Fair Value of Financial Instruments

 

Accounting Standards Codification subtopic 825-10, Financial Instruments (“ASC 825-10”) requires disclosure of the fair value of certain financial instruments. The carrying value of cash and cash equivalents, accounts payable and accrued liabilities, and short-term borrowings, as reflected in the balance sheets, approximate fair value because of the short-term maturity of these instruments.  All other significant financial assets, financial liabilities and equity instruments of the Company are either recognized or disclosed in the financial statements together with other information relevant for making a reasonable assessment of future cash flows, interest rate risk and credit risk. Where practicable the fair values of financial assets and financial liabilities have been determined and disclosed; otherwise only available information pertinent to fair value has been disclosed.
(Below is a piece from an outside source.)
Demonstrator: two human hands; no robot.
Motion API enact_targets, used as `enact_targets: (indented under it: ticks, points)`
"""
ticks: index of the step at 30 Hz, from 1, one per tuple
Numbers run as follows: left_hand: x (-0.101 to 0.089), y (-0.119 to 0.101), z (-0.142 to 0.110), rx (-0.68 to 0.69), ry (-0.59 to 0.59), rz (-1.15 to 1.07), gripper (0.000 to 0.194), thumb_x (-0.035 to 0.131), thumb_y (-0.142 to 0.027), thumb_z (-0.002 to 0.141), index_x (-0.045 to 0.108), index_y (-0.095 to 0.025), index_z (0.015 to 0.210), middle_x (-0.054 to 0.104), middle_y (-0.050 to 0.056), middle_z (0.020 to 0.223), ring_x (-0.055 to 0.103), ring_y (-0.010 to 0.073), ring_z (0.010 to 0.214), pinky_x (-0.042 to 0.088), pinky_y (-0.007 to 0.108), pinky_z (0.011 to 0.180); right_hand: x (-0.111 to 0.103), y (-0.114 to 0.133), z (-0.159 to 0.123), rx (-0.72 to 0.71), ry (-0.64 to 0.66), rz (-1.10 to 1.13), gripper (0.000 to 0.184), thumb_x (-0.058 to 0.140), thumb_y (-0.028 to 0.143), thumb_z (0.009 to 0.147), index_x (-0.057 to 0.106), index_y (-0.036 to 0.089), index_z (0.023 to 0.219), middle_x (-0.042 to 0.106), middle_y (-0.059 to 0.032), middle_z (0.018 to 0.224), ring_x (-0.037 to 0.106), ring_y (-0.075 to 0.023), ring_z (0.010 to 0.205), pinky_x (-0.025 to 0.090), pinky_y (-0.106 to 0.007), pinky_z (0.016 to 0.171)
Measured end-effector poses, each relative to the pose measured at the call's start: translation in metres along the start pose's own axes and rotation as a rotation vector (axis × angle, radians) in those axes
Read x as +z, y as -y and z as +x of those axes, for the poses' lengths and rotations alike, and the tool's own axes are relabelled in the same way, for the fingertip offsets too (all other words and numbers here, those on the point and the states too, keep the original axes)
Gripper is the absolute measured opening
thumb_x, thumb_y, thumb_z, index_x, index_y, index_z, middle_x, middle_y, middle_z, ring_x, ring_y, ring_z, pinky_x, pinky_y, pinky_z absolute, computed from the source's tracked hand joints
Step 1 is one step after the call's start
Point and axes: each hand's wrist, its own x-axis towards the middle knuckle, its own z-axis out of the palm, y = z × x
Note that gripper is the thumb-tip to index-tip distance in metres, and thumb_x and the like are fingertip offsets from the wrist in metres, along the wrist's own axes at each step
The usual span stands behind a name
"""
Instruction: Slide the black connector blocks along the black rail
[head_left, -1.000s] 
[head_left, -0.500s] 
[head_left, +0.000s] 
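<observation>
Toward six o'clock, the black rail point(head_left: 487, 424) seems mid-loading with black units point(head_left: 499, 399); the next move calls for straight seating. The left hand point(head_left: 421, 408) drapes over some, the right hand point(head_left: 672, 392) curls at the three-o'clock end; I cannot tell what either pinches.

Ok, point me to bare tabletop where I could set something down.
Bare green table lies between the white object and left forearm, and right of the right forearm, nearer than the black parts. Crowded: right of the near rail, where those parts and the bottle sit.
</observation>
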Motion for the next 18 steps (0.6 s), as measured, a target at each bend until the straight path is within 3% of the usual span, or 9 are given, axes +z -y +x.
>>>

There were no items required to be measured at fair value on a recurring basis in the financial statement as of September 30, 2012.

 

The company follows Accounting Standards Codification subtopic 820-10, Fair Value Measurements and Disclosures (“ASC 820-10”) and Accounting Standards Codification subtopic 825-10, Financial Instruments (“ASC 825-10”), which permits entities to choose to measure many financial instruments and certain other items at fair value. Neither of these statements had an impact on the Company’s financial position, results of operations nor cash flows.

 

Share-Based Compensation

 

Share-based compensation issued to employees is measured at the grant date, based on the fair value of the award, and is recognized as an expense over the requisite service period.  The Company measures the fair value of the share-based compensation issued to non-employees using the stock price observed in the arms-length private placement transaction nearest the measurement date (for stock transactions) or the fair value of the award (for non-stock transactions), which were considered to be more reliably determinable measures of fair value than the value of the services being rendered.  The measurement date is the earlier of (1) the date at which commitment for performance by the counterparty to earn the equity instruments is reached, or (2) the date at which the counterparty’s performance is complete.

 

Capitalized financing costs

 

Capitalized financing costs represent costs incurred in connection with obtaining the debt financing.  These costs are amortized ratably and charged to financing expenses over the term of the related debt. The amortization for the three and nine months ended September 30, 2012 was $14,337 and $43,011, respectively, and for the three and nine months ended September 30, 2011 was $4,779.  Accumulated amortization of deferred financing costs was $62,127 and $19,116 at September 30, 2012 and December 31, 2011, respectively.

 

Reclassification

 

Certain reclassifications have been made to prior periods’ data to conform to the current year’s presentation. More specifically, the Company reclassified its common stock par value to additional paid-in capital to reflect the reverse stock split as retroactively restated and reclassified its accounts receivable-other to deposits and other-acquisitions.  These reclassifications had no effect on reported income or losses.  

 

Recent Accounting Pronouncements

 

There were various updates recently issued, most of which represented technical corrections to the accounting literature or application to specific industries and are not expected to a have a material impact on the Company’s consolidated financial position, results of operations or cash flows.